Assays of Biomarkers
As described in detail in Appendix A in the online-only Data Supplement, plasminogen activator inhibitor type 1 (PAI-1) antigen, PAI-1 activity, tissue plasminogen activator (tPA) antigen, and insulin were measured in citrated plasma in the fibrinolysis core laboratory at the University of Vermont in samples obtained at baseline and at 1, 3, and 6 months and every 6 months thereafter over 5 years. tPA complexes with excess PAI-1 in plasma; its activity was not measured because it is undetectable. In all patients who were enrolled in the BARI 2D trial during the first 3 years, an ancillary study supported by a National Institutes of Health R01 grant (B.E.S., Principal Investigator) was performed. For that study, samples were obtained over 18 months and processed and shipped to the University of Vermont BARI 2D fibrinolysis core laboratory in the same fashion as samples for the core study. The samples were assayed for fibrinopeptide A (FPA) (in heparinized plasma samples), D-dimer, fibrinogen, and C-reactive protein (CRP) (in citrated samples). HbA1c was assayed in EDTA whole blood samples by cation-exchange high-performance liquid chromatography2 in the BARI 2D biochemistry laboratory in Minneapolis or core laboratories in Brazil and Europe. The numbers of assayable samples of each type (core and ancillary study) obtained at each sampling interval are shown in Table I in Appendix A in the online-only Data Supplement.
Statistical Analyses
Cross-sectional box plots were constructed for the core laboratory– assayed analytes at baseline and 1 and 3 years and at baseline and 1 year for the ancillary study–supported measures. Means and SDs are presented for normally distributed variables; medians and interquar-tile ranges are presented for skewed variables. Spearman correlations are presented for the analytes. Wilcoxon rank sum tests and t tests were used as appropriate to determine the significance of differences observed between treatment groups. Analyte values >5 SDs above the mean were considered to be outliers and were excluded. Values of 0.0 were set to 0.01. Skewed variables are transformed with the use of natural log transformations.
Mixed models with a random intercept are used to account for the covariability among multiple measures for each patient during the course of the study. The mixed models use maximum likelihood methods, and they accommodate data that are missing at random (ie, missing data are random conditional on the variables included in the model). These models are used to estimate the effect of time on each of the analytes for each of the treatment arms. An interaction was added to each model to detect differences in the time effect between the treatment arms.
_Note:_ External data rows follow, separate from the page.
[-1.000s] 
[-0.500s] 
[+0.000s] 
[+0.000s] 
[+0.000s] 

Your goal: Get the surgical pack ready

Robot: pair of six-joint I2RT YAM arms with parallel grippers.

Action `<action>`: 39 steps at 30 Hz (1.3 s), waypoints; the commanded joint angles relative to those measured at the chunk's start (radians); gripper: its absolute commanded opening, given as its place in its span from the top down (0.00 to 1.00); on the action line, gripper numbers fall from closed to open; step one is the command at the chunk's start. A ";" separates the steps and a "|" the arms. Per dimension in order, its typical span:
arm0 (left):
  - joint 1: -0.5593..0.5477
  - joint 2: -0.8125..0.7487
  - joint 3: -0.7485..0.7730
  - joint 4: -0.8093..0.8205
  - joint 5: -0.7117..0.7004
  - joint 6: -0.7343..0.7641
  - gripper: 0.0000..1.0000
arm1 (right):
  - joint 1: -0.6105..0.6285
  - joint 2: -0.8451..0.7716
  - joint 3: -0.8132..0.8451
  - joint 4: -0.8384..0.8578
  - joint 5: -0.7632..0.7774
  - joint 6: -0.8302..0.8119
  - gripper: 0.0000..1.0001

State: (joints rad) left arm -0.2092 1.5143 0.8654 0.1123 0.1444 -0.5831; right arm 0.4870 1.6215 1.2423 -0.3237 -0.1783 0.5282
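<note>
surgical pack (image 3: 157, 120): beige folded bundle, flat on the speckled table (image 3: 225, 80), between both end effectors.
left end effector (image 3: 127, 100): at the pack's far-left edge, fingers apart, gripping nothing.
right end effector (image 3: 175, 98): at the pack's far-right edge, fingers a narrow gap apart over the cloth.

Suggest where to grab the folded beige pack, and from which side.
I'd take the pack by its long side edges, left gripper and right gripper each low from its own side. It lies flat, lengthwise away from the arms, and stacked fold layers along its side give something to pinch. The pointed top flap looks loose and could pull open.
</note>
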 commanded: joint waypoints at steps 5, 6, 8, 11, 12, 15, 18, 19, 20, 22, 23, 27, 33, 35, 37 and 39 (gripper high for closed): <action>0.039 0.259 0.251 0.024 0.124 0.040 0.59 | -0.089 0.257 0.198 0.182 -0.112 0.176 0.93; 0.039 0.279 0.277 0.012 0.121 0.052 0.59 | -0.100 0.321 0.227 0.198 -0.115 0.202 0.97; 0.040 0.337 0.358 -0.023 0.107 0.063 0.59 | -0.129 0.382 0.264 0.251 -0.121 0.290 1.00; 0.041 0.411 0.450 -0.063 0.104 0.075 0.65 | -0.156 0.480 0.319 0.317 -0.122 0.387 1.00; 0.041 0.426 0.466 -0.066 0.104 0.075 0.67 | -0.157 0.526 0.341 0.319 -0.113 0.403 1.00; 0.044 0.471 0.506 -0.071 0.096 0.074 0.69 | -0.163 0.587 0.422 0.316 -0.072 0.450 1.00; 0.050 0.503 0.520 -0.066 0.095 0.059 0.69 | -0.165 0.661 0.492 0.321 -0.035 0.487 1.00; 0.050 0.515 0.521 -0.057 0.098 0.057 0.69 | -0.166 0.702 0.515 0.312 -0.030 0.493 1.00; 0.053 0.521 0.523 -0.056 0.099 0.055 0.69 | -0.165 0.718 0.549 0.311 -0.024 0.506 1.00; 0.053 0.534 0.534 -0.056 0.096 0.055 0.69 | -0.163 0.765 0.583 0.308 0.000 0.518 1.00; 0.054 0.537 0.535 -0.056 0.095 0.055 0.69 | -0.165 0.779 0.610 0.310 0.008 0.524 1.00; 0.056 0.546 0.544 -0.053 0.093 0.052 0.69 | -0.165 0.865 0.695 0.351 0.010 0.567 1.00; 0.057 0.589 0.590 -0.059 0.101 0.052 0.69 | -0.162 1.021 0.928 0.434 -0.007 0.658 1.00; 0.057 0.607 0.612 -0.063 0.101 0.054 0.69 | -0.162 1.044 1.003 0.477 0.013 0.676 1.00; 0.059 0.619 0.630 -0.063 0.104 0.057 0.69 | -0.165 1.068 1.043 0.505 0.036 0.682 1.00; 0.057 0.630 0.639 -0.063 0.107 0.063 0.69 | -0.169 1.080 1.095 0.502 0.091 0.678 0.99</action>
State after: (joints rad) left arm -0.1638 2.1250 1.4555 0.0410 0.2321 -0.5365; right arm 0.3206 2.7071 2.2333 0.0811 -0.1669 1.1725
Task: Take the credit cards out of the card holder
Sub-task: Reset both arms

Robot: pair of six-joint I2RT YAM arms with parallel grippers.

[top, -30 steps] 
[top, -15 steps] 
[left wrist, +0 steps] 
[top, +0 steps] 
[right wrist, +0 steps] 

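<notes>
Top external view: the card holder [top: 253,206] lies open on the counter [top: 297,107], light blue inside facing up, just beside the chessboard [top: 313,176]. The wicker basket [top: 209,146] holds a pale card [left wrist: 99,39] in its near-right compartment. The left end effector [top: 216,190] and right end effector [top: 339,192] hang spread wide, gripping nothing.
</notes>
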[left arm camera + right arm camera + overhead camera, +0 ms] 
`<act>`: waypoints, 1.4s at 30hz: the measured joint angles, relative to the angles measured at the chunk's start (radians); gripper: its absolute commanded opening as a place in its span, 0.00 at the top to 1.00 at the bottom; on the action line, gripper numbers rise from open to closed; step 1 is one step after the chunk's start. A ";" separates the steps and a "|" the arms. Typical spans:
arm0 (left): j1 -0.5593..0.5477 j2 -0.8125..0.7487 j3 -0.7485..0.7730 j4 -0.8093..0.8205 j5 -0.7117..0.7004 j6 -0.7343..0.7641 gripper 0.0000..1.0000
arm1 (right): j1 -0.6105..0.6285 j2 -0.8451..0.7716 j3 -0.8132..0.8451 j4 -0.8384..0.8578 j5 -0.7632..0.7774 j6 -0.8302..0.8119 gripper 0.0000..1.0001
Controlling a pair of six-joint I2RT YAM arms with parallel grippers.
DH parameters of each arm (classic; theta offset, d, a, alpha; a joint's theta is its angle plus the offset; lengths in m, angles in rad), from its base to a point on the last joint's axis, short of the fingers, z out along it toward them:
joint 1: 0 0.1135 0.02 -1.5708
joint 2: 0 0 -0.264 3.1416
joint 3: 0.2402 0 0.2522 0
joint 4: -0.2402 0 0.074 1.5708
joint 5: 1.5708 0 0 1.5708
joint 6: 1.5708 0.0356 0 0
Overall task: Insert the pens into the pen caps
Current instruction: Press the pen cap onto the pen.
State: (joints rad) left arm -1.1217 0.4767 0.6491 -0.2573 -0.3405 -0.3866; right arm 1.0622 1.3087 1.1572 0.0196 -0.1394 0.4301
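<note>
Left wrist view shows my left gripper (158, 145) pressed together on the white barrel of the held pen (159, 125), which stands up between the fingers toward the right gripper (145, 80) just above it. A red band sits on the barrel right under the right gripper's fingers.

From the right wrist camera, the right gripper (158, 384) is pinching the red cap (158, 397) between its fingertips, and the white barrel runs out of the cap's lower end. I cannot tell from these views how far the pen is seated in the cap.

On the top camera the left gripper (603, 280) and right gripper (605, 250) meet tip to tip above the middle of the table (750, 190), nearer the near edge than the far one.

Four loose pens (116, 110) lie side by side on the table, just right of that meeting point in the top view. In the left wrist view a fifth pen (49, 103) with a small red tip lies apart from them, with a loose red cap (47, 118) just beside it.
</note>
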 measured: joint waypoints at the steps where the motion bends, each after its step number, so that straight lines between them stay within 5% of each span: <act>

Mixed models were also used to estimate the effect of the antiglycemic drugs on repeated measures of each analyte. These models were adjusted for baseline factors observed to be different among patients with comparable concentrations and activities of the analytes and concurrent HbA1c.
Kaplan–Meier estimates for death and death/MI/stroke are presented for patients in each baseline quintile of the analytes. The log-rank statistic was used to test for differences among the quintile event distributions for each analyte. Cox proportional hazard models were used to test for an interaction between each of the baseline analytes and the IP compared with the IS treatment arms.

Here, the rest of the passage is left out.